(Re)Connecting Wild

The woodland sunflower in full bloom. Look closely and you’ll see a native bee (family Halictidae).

I promised I’d share some inspiring stories from NACCB2020, so this week I’m embedding the short film (Re)Connecting Wild from NineCaribou Productions. (Re)Connecting Wild documents the efforts of the Nevada Department of Transportation and partners to re-connect an historic mule deer migration route. Projects like these protect wildlife as well as human life and property, resulting in a win-win for everyone.

The 12-minute film begins with some brief footage of the dangers deer encounter while trying to cross open highways. This could be sensitive content for some people, so please be aware when you start viewing. Overall, though, it is an inspiring tale and a fine example of the good that can come when humans work with wildlife toward a common purpose. I hope you enjoy it as much as I did.

Yesterday, I went for a walk through Tomahawk Creek Park, one of the greenways of the KC Metro. The trail is embedded in a highly urban environment, but the forest is lovely and the sunflowers are in full bloom. I’ve always needed wild and semi-wild spaces, but right now, in a time of Covid19, I truly don’t know what I’d do without our city parks.

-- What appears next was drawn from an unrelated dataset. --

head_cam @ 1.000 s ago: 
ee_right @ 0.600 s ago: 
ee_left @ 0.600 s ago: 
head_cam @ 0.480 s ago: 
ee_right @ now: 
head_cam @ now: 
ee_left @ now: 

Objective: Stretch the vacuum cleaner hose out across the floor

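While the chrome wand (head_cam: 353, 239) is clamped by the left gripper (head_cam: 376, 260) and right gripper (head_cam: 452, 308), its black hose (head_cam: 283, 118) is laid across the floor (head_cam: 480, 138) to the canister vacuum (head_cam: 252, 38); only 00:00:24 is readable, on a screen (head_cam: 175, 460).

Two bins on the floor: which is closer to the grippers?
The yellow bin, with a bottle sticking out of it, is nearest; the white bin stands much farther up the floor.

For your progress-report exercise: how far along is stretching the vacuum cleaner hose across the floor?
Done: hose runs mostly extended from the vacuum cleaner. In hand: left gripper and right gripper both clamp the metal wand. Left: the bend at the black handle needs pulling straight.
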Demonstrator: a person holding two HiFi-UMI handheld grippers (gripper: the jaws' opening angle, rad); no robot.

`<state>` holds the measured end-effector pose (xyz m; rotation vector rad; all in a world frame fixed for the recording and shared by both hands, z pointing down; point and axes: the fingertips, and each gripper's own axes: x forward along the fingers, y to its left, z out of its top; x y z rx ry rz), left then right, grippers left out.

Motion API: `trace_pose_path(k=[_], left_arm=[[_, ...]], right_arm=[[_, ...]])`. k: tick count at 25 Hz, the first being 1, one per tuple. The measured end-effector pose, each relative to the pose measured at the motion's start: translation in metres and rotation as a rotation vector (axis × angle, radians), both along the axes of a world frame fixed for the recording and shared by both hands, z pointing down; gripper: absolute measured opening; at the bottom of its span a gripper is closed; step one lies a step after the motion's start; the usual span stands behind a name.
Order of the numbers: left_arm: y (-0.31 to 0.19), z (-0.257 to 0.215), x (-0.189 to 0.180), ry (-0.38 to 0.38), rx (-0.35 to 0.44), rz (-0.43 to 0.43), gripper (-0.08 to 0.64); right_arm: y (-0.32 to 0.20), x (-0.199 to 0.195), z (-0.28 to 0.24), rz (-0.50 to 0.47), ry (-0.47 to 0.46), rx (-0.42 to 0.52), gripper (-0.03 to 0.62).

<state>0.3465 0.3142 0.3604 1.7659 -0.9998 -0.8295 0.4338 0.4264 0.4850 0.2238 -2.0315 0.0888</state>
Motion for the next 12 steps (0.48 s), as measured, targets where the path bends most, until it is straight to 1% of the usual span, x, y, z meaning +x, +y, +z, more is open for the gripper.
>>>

Urban woodlands along the Tomahawk Creek Trail. Leawood, KS.

Reflecting on this and on (Re)Connecting Wild, I realized that we, too, need routes where we can move as an integrated part of the landscape. Not in cars on the grid of city streets, but with our feet, marking the contour of the land as our senses map the multi-dimensional fabric we call nature.

The documentary also spoke to me metaphorically: the mule deer required safe passage across dangerous terrain. Isn’t this what we all need right now? Their lives were saved by people willing to work together toward creative solutions, to see an old problem in a new way. They solved an important problem by making a single transformative change. I hope we can do the same for ourselves, before it’s too late.